The rest of you are all going to be upset with George Bush for
pre-empting your favorite shows for two hours. (“Even Cartoon
Network is showing it?!”) It baffles my mind that the
networks even air the State of the Union address. It must get lower
ratings than reruns of “Becker.”
This should not be the case. The State of the Union is as old as
the country itself. It is set out in Article II, Section III of the
Constitution: “He shall from time to time give to the
Congress Information of the State of the Union, and recommend to
their Consideration such Measures as he shall judge necessary and
expedient …”
The State of the Union should be the pinnacle of political
discourse every year ““ the president going on national
television to outline a strong, clear and honest vision for the
populace.
Instead, like every other display of political discourse in this
country, it has turned into a self-congratulatory charade where
members of the president’s party leap to their feet in
dutiful applause every 6.3 seconds. And members of the opposition
party, like the kid who always gets picked last at recess, sit
sullenly in the chamber for two hours waiting for their 10 minutes
at the end of the speech to address the five households in the
United States that haven’t already turned off their
televisions to go play board games.
(Hold for members of the opposition party to stand up and grouse
unintelligibly to express their urgent dissatisfaction at the
preceding point.)
In this era of 24-hour cable news and political blogging, the
actual giving of a speech is the least important part of the
process. The pundits must be satiated days, even weeks in advance
with leaks detailing everything the president will say. Thus,
everyone who cares about the State of the Union already knows what
Bush is going to say tonight.
According to reports, he’s going to demand that we Stay
The Course in Iraq. Yawn.
He is supposed to outline a new system of tax breaks for health
insurance that Democrats say is just as bad an idea as last
year’s doomed Social Security initiative (and has about the
same chance of actually passing). Ho-hum.
According to ABC News, interestingly, Republicans say that he is
going to “remind public officials of their ethical
obligations” in light of the recent scandals in Congress.
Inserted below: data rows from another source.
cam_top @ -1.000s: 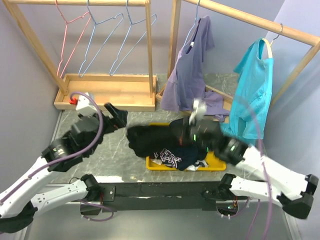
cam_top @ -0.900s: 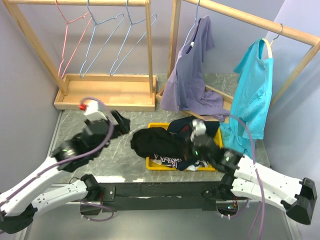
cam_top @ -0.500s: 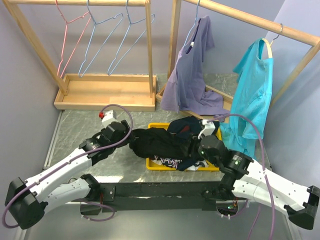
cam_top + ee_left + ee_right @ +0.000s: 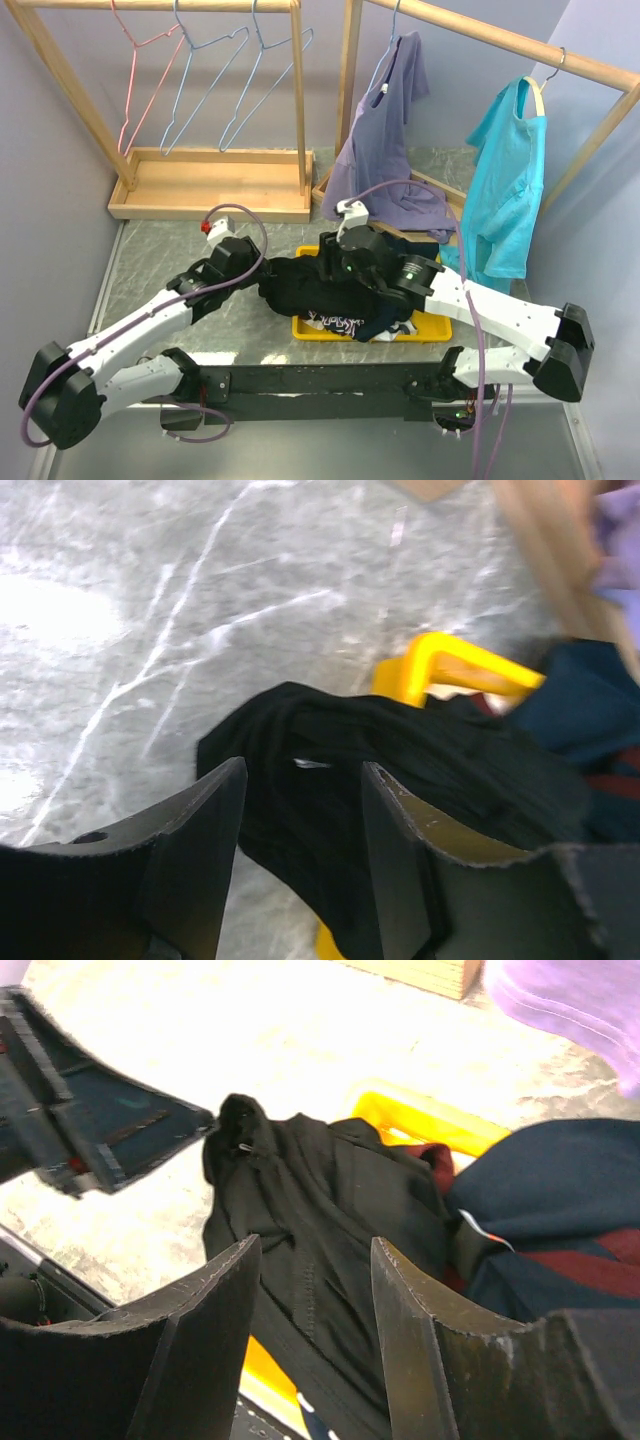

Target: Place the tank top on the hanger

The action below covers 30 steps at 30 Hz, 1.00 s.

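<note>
I see the plain black soft-fabric tank top [image 4: 300, 285] bunched, its long axis left–right, draped over the yellow plastic tray [image 4: 432, 326] rim onto the table; left gripper [image 4: 302, 778] and right gripper [image 4: 315, 1252] both gape over it.

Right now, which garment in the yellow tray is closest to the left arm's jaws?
The plain black tank top, spilling over the tray rim onto the table. The navy garment lies farther back inside the tray.

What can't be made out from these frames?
- tank top straps: lost in bunched folds, all views.
- right gripper: in the top view, its dark fingers merge with the black fabric.
- yellow tray contents: right arm covers them in the top view; the wrist frames crop them.
- left gripper touching fabric or not: the wrist view shows no depth.
</note>
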Available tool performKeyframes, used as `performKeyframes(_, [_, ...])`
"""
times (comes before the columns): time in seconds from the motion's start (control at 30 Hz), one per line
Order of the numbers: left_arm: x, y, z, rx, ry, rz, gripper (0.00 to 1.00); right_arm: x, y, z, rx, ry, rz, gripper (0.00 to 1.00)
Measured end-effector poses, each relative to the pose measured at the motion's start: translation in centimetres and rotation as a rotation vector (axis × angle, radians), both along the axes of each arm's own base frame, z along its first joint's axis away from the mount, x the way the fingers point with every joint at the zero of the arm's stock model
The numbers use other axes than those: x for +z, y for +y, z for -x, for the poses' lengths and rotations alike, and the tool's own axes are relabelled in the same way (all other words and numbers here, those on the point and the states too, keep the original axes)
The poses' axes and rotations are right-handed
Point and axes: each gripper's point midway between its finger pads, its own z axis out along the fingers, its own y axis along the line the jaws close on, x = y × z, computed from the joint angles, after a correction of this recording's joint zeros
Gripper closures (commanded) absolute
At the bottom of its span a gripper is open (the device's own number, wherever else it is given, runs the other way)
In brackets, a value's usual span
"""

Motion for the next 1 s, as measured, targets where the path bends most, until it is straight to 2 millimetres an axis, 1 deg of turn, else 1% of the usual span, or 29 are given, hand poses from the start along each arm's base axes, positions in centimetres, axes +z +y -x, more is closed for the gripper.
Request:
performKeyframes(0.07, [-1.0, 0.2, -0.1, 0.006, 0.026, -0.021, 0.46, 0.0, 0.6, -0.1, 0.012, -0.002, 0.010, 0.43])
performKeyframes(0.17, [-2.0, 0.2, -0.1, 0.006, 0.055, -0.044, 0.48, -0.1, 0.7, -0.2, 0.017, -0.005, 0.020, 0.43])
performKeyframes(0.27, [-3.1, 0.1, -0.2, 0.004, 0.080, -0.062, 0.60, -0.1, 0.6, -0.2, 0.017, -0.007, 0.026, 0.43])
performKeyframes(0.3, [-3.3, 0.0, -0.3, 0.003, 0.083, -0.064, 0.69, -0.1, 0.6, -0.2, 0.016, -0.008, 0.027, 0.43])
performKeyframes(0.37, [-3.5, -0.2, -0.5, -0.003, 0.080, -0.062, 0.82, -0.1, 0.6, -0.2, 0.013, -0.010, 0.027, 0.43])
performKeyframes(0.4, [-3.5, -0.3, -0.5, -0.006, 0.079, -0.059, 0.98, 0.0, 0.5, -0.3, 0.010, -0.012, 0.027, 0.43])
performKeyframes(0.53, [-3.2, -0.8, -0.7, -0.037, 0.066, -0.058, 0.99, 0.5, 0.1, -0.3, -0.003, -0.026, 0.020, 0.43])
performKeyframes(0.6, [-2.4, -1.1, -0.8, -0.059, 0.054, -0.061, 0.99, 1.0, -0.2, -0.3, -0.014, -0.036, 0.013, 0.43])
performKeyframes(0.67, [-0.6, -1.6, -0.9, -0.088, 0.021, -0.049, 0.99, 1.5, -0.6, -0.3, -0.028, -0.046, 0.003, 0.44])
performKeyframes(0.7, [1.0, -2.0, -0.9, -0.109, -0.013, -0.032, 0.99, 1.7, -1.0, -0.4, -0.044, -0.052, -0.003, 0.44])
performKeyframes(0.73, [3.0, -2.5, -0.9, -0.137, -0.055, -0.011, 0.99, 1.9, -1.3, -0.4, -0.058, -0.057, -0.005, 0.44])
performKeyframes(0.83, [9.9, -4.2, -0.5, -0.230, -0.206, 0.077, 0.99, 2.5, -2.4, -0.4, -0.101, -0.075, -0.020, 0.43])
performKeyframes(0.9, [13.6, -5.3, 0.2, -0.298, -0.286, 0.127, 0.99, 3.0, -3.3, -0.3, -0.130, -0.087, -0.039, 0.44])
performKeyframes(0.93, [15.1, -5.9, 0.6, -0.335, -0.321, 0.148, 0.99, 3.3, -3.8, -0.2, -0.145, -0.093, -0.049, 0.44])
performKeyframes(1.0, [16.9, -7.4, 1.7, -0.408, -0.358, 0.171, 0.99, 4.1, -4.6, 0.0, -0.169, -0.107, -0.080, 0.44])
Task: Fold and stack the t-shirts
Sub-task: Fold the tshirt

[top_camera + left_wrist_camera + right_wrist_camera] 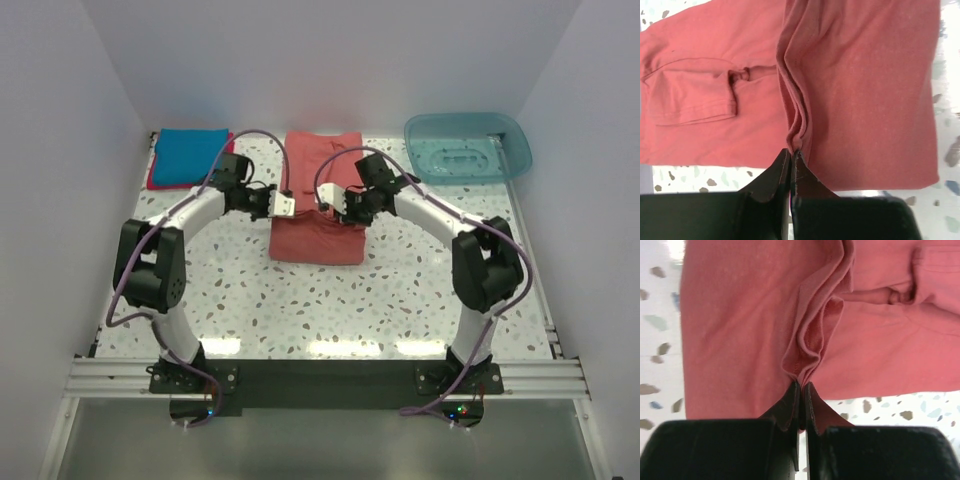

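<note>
The salmon-red t-shirt (pixel 318 215) lies in the middle of the table, its near half doubled over. My left gripper (pixel 284 205) is shut on its left edge; in the left wrist view the fingertips (pixel 791 152) pinch a bunched fold of the salmon-red shirt (pixel 865 100). My right gripper (pixel 338 208) is shut on the right edge; in the right wrist view the fingertips (pixel 803 386) pinch gathered cloth of the shirt (pixel 740 330). The bright blue t-shirt (pixel 190 153) lies folded at the far left on top of the crimson-pink one (pixel 156 180), of which only an edge shows.
A translucent teal plastic tub (pixel 467 147) stands at the far right. White walls close in the speckled table (pixel 330 300) on three sides. A metal rail (pixel 320 375) runs along the near edge by the arm bases.
</note>
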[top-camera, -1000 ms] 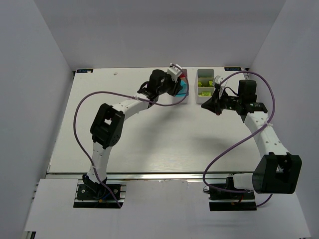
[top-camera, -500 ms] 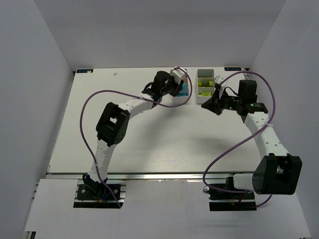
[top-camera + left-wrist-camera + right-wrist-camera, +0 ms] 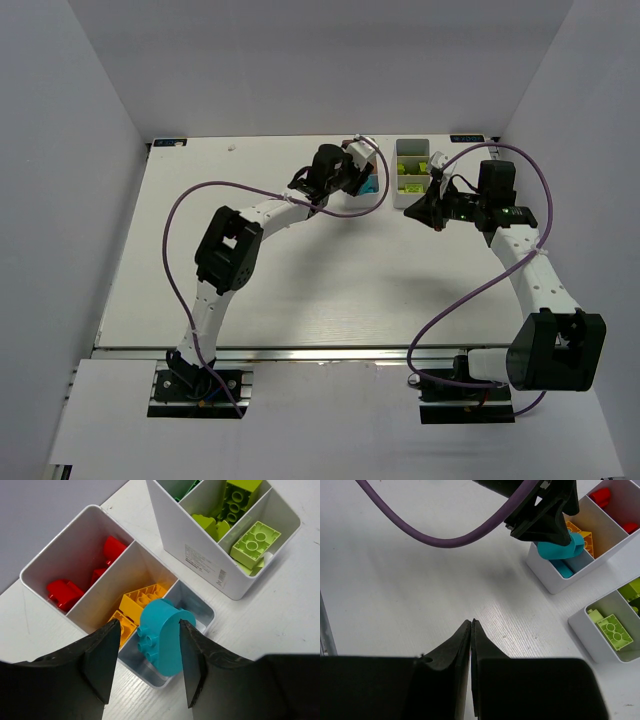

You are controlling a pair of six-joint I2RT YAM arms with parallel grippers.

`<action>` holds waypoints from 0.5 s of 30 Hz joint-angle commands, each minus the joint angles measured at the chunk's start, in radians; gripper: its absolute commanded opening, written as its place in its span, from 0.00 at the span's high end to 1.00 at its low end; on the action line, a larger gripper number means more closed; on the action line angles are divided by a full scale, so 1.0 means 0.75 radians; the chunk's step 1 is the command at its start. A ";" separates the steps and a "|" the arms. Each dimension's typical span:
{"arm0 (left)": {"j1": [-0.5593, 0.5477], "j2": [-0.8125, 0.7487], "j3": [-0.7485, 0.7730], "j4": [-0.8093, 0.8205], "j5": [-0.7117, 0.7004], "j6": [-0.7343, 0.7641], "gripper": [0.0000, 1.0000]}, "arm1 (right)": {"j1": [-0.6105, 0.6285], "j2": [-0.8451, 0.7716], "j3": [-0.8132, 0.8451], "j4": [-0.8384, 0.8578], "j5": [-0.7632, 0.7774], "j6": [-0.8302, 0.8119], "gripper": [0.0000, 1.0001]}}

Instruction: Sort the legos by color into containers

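I am dropping the cyan brick (image 3: 162, 640), upright between the left gripper's (image 3: 149, 623) parted fingers (image 3: 100, 660), into the bin's (image 3: 65, 555) end compartment (right gripper (image 3: 471, 622) clenched, empty).

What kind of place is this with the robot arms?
Probably a robot test booth in a lab: plain walls box in a white table, two arms are bolted at its edge, and bins hold sorted bricks.
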 commanded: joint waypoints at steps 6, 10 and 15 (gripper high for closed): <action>-0.015 -0.090 0.038 0.006 -0.047 0.013 0.40 | -0.001 -0.046 -0.025 0.012 -0.031 0.010 0.92; -0.013 -0.175 -0.003 0.021 -0.055 0.013 0.50 | -0.001 -0.046 -0.025 0.016 -0.031 0.014 0.92; -0.013 -0.239 -0.099 -0.024 -0.059 0.055 0.50 | -0.001 -0.044 -0.027 0.026 -0.040 0.024 0.92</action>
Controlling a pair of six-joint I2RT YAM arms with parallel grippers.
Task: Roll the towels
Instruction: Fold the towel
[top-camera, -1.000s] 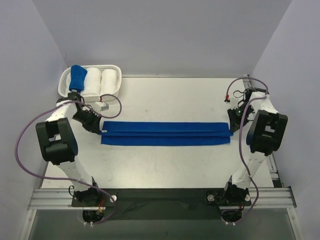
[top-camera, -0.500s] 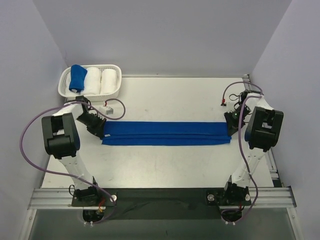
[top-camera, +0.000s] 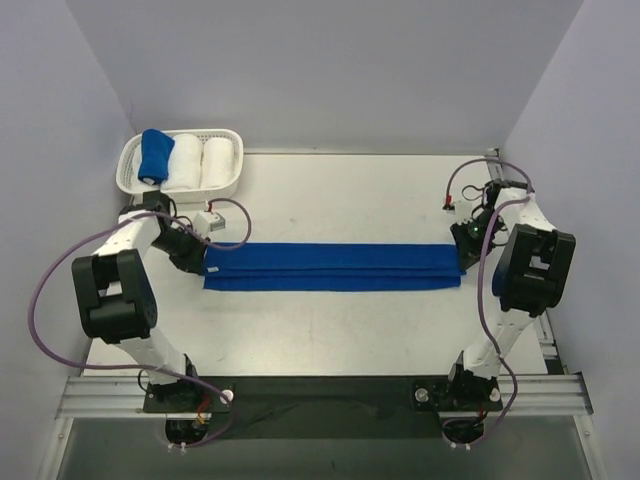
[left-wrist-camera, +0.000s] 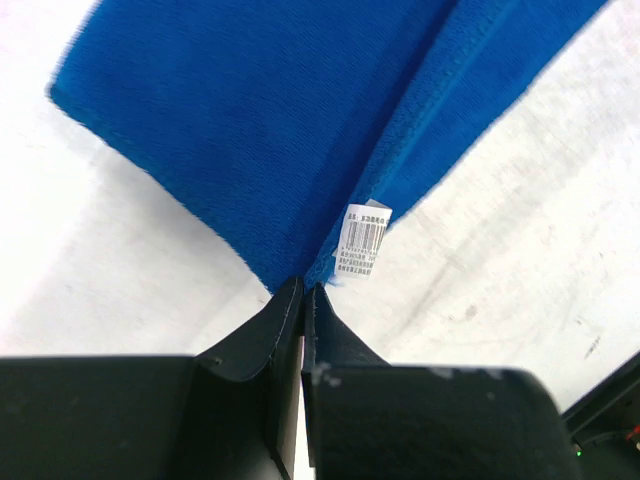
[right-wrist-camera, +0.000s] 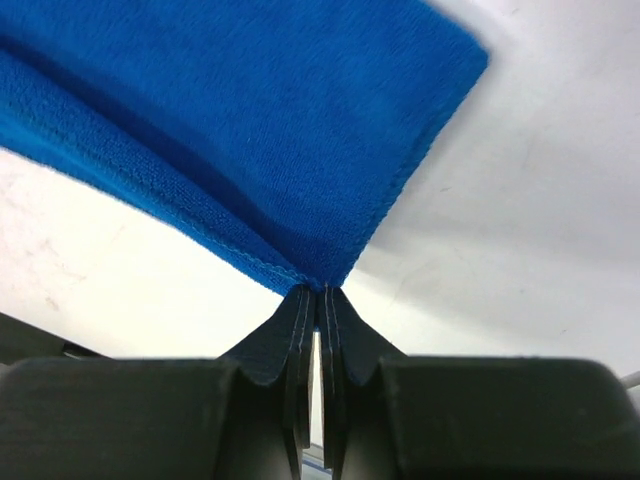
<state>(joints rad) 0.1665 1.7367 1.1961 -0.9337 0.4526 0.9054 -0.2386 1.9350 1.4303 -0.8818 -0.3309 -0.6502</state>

How, exactly? Well, ABC News says, “He is not expected to
endorse any specific lobbying reforms.” Nor is he expected to
discuss recent scandals.
Well, then. That seems about as substantive as telling people in
New Orleans to watch out for bad weather next time.
That’s not to say the State of the Union never ends up
being interesting.
Remember the famous 15 words about yellow cake uranium in Niger?
One sentence inserted into the State of the Union ended up
destroying the president’s credibility on Iraq and eventually
led to the Valerie Plame scandal and the indictment of a senior
administration official with a funny name.
And last year, one of the first signs that it wasn’t going
to be a super year for the White House was the submarining of the
Social Security initiative that the President spent much of his
address arguing for.
With that kind of track record, it’s a wonder President
Bush hasn’t canceled this year’s speech, citing
Laura’s firm in-bed-by-9-p.m. rule.
Who would have thought that the best the president could hope
for tonight is a speech nobody will end up talking about?
I wonder if that’s the sort of thing the Framers had in
mind.
The State of the Union address will continue to exemplify all
that is wrong with current United States politics as long as it
continues to be a meaningless speech in front of an audience of
politicians who are just trying to get on camera by reacting as
emphatically as possible.
On the other hand, wouldn’t it be great if Bush took the
podium tonight, stared into the cameras, and said, “I
don’t like the aggressive talk coming from the recently
elected prime minister of Canada. That is why I have decided to
give him 24 hours to step down, or I’m nuking
Ottawa.”
Or maybe, “When I said I wanted Palestine to have free
elections, I didn’t mean they should elect Hamas. I declare a
do-over until I find the Palestinian legislature
satisfactory.”
He could even take some questions, maybe from a Kansas State
student wanting to know if he’s seen “Brokeback
Mountain.”
Anything to make the Constitutionally mandated address that
nobody watches more interesting or important.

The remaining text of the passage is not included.